Shine Shivan, Sawan; Shyam Sang Manshukh Dhansukh (Krishna With Sakha Dhan Sukh Mann Sukh); Bhado, 2023
STEVENSON is pleased to present Basant, the first solo exhibition on this continent by Shine Shivan.
Shivan (born 1981 Kerala; lives in Faridabad, India) has developed a distinct language of imagery sourced from Vedic myth and legend, rendering his works in a manner that allows them to reside in, and also move beyond, their cultural and mythological specificity.
For Basant, the artist transforms the Johannesburg gallery into a temple-like space, where floor-to-ceiling drawings in pastel and charcoal offer scenes of deities and their consorts – both human and animal – in moments of ecstatic being.
As expressions of ‘Basant’ (the Hindi word for the season of Spring), these images posit balance and vitality as cyclic essences, celebrating the bursting forth of joy that comes about through loving devotion to spiritual realities – and manifest in the world around us.
Drawing upon his studies of ancient scripture, chiefly the 700-verse Bhagavad Gita (the ‘Song by God’, the most famous chapter of the Mahabharata), and pilgrimages to Buddhist and pre-Buddhist sites in Spiti and Ladakh in North-Eastern India amongst other holy places, Shivan’s images offer moments of devotion and attention. As the former, they articulate revelations of the artist’s lived experience of essential truth, and as the latter they invite a contemplation of essence within forms that are unfamiliar to many Western audiences.
Running over seven metres across, the five-panel drawing Anand Swaroop (2023) covers a full wall of the gallery and is an epic of ‘the form of joyousness’. Elephants laid with garlands present themselves as guardians on each side of a doorway, facing towards the central figure of Krishna, the embodiment of love. Krishna dances while playing his cosmic flute – the divine melody that fills the human heart – surrounded by his consorts, Happiness and Bliss.

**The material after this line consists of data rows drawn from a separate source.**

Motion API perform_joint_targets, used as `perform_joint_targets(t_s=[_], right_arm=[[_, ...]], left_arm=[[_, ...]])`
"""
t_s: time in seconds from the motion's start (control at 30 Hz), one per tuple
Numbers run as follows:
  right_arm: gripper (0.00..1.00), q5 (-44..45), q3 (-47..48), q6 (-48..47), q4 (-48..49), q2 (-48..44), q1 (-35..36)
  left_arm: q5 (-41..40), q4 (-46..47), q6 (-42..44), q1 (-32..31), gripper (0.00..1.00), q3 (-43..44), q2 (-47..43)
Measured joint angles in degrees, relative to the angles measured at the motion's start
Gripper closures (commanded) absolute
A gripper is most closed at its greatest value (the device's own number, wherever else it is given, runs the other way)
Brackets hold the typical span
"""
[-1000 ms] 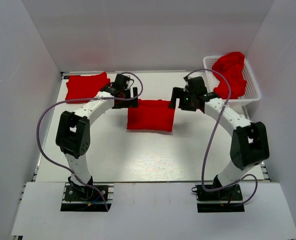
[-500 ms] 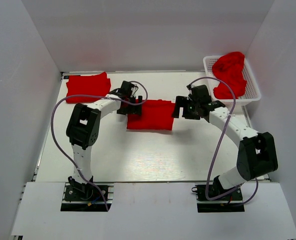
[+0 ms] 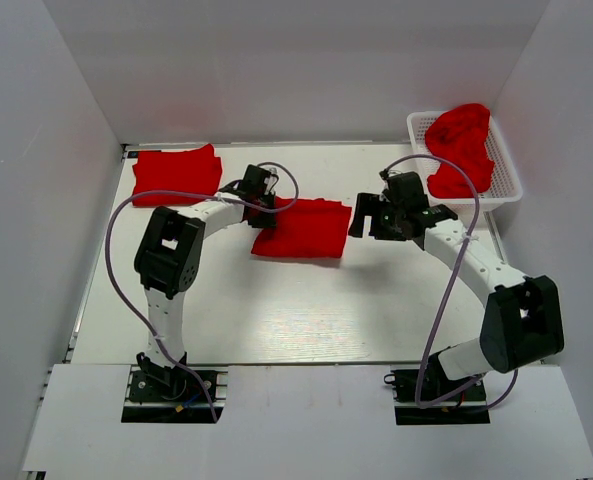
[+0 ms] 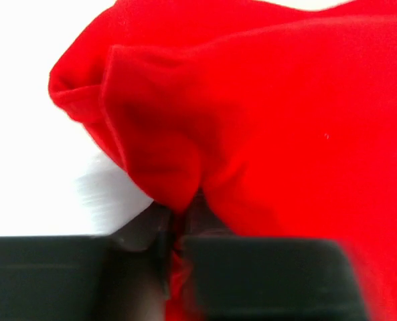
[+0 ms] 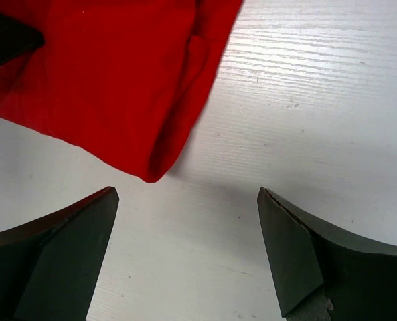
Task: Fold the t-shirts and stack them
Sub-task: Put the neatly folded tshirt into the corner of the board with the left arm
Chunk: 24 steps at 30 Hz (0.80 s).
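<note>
A folded red t-shirt (image 3: 306, 230) lies mid-table. My left gripper (image 3: 267, 216) is shut on its left edge; in the left wrist view a fold of that t-shirt (image 4: 265, 120) is pinched between the jaws of the left gripper (image 4: 175, 237). My right gripper (image 3: 364, 220) stands open just right of the shirt's right edge, touching nothing. In the right wrist view the right gripper (image 5: 188, 200) hovers over bare table, with the shirt's corner (image 5: 111, 73) just ahead to the left. A second folded t-shirt (image 3: 174, 172) lies at the back left.
A white lattice basket (image 3: 496, 196) stands at the back right with a crumpled red t-shirt (image 3: 461, 145) heaped in it. White walls enclose the table on three sides. Bare tabletop lies in front of the middle shirt.
My left gripper has gone from open to shut on the middle shirt's left edge, and that edge has shifted slightly right. The right gripper has edged right and stays open.
</note>
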Motion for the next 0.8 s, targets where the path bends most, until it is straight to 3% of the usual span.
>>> perform_joint_targets(t_s=[0.03,0.33,0.8], right_arm=[[0.1,0.24,-0.11,0.0,-0.11,-0.44,0.0],[0.1,2.16,-0.5,0.15,-0.35,-3.04,0.0],[0.1,5.95,-6.56,2.27,3.19,-5.79,-0.04]], left_arm=[[0.5,0.39,-0.17,-0.02,1.0,0.0,0.07],[-4.44,-7.54,4.0,-0.07,1.0,9.29,2.4],[-12.81,-15.69,17.73,2.38,1.0,28.94,3.39]])
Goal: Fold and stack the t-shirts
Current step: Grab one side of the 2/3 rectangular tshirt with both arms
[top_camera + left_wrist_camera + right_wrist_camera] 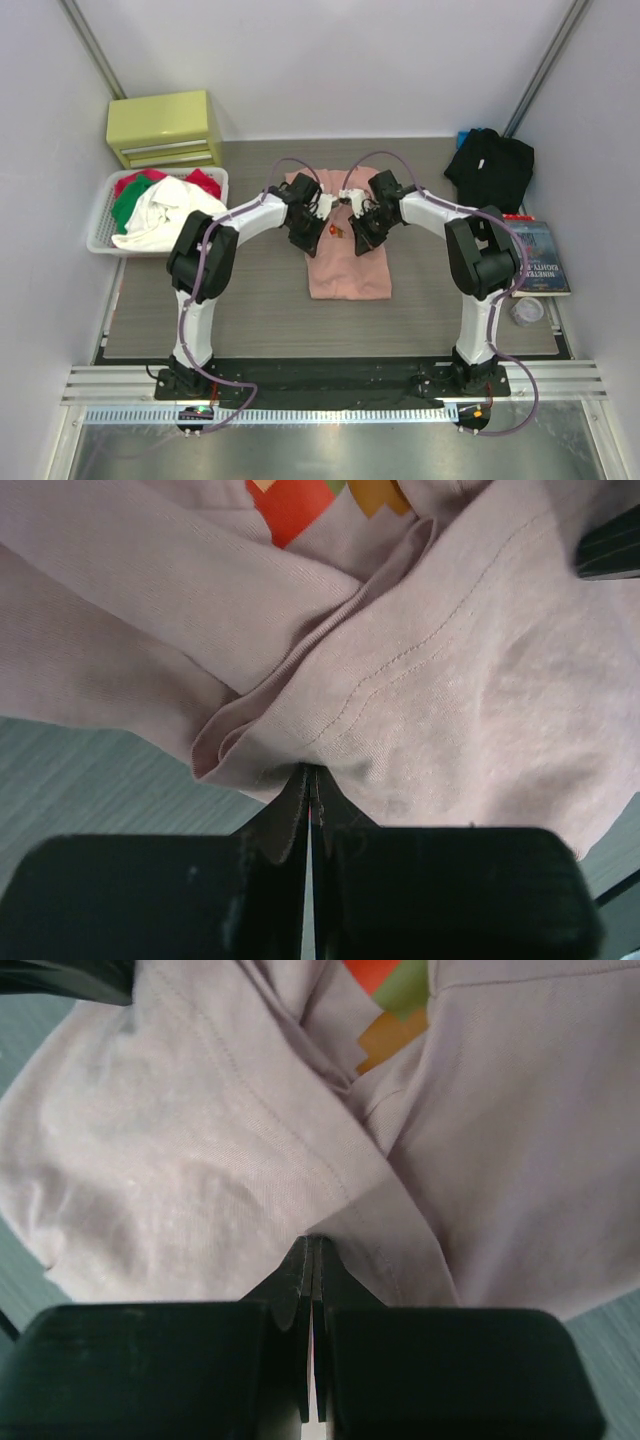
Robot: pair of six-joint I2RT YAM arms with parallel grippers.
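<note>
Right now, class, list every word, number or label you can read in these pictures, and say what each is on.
"NINETEEN EIGHTY-FOUR", apparently, small and sideways: on the book at far right.
The pink t-shirt: coloured block print, no readable letters.
Nothing else is readable.

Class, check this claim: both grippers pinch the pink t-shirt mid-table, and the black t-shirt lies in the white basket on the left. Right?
Not quite. The top external view shows the black t-shirt heaped at the far right of the table, not in the white basket. The left gripper and right gripper do pinch the pink t-shirt.
</note>
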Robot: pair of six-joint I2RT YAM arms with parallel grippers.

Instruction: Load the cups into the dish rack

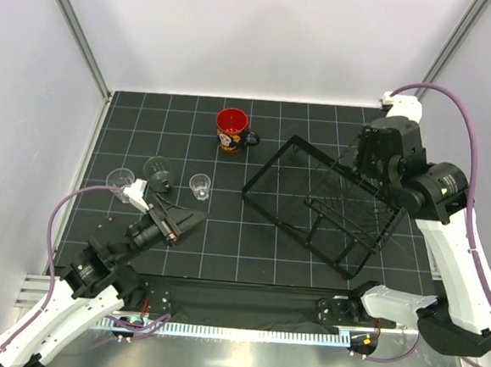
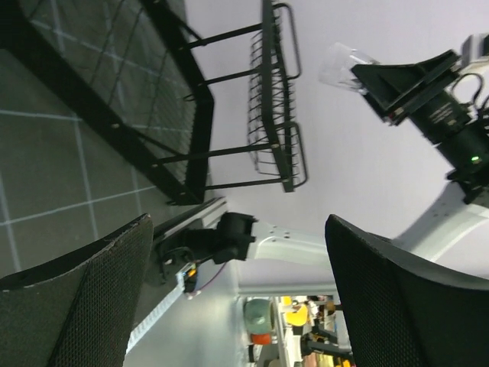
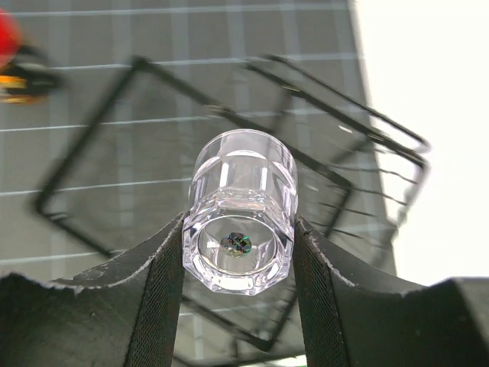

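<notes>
Cups: one clear tumbler (image 3: 241, 202) is clamped in my right pincer (image 3: 238, 229), base toward the wrist camera, mouth pointing away, a finger (image 3: 157, 290) pressed on each side. Right pincer is up in the air, off the surface (image 1: 223, 250). Dish rack (image 1: 329, 203), black wire, sits below and beyond that pincer on the right part of the surface. From the left wrist view the held tumbler is clear of the rack's bars, not touching them.

My left pincer (image 2: 238, 229) is spread wide, nothing between its fingers, low near the surface. Three more clear tumblers sit apart on the surface ahead of it. One upright (image 1: 199, 185) is just past the fingertips. One (image 1: 157, 172) ahead and to the left looks tipped on its side. One upright (image 1: 120, 178) is further left, near my left wrist.

Mug (image 1: 231, 130), red inside, dark outside with a print, handle on its right, stands well beyond the left pincer toward the far edge. It touches neither the tumblers nor the rack. Rack is off to the right of the left pincer, well apart. None of the four cups on the surface is in the rack. Can't tell whether the rack lies flat or tilted
</notes>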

Conscious of questions around shared and shifting meaning within his images – the elephant as animal and deity, the black skin of Krishna, the history of slavery that binds the artist’s birth city of Kerala to the African continent – Shivan invites these threads in, and returns to joy: ‘I have so much shuffling, erupting; but I am required to be silent with love and to enrich love – this is the purpose of Art.’
The artist writes:
Basant means one who bestows wishes.
Sawan is monsoon and after Sawan is Bhado.
In the centre there you will see Krishna dancing with friends who gives solace to the heart. This is Mansukh and Dhansukh (the one who represents the spiritual and material wealth).
Like the lattice of sun, water, earth, scent, love, sound – everything together as a divine enhancement to our soul.
Everything flooding in balance. And in between you will see the couple holding each other, the artist considers this as Basant.
Basant is the time when flowers bloom and the invisible flowers bloom everywhere in flesh and rock too.
Basant Panchami is the time of the kites, snakes and the yellow colour of the earth sprouts on the green fields.
I was always enchanted by the idea of gardens where people give importance to every aspect of life - to enhance, understand and cherish.
Like the pavilions built to observe seasons.
In these moments we witness how impatiently our souls await the love of the divine.
When I see the sun truthfully I feel as though I am drunk. This is not the right word! My heart starts to travel above like I am obsessed.
In the same way I pray when I see water. When air touches my body I feels I am loved. Fire, flower, flowing water – everything touches me immensely and I see all of this in people, seeing them whirling in love.
I dream of this life, fulfilled, travelling through this light. Divine because I see no space in between.
Bhagavad Gita says don’t express your love, be silent, love without attachment.
Omnipresent joy surmounting everything of this world, other worlds and meticulously unimaginable spaces of the universe.
I am in love with this world.
Shivan previously exhibited in Cape Town alongside Jane Alexander as part of Juxtapositions in 2022.
The exhibition will open on Saturday 10 February, 10am to 1pm. The artist will give a walkabout at 11am on the opening day.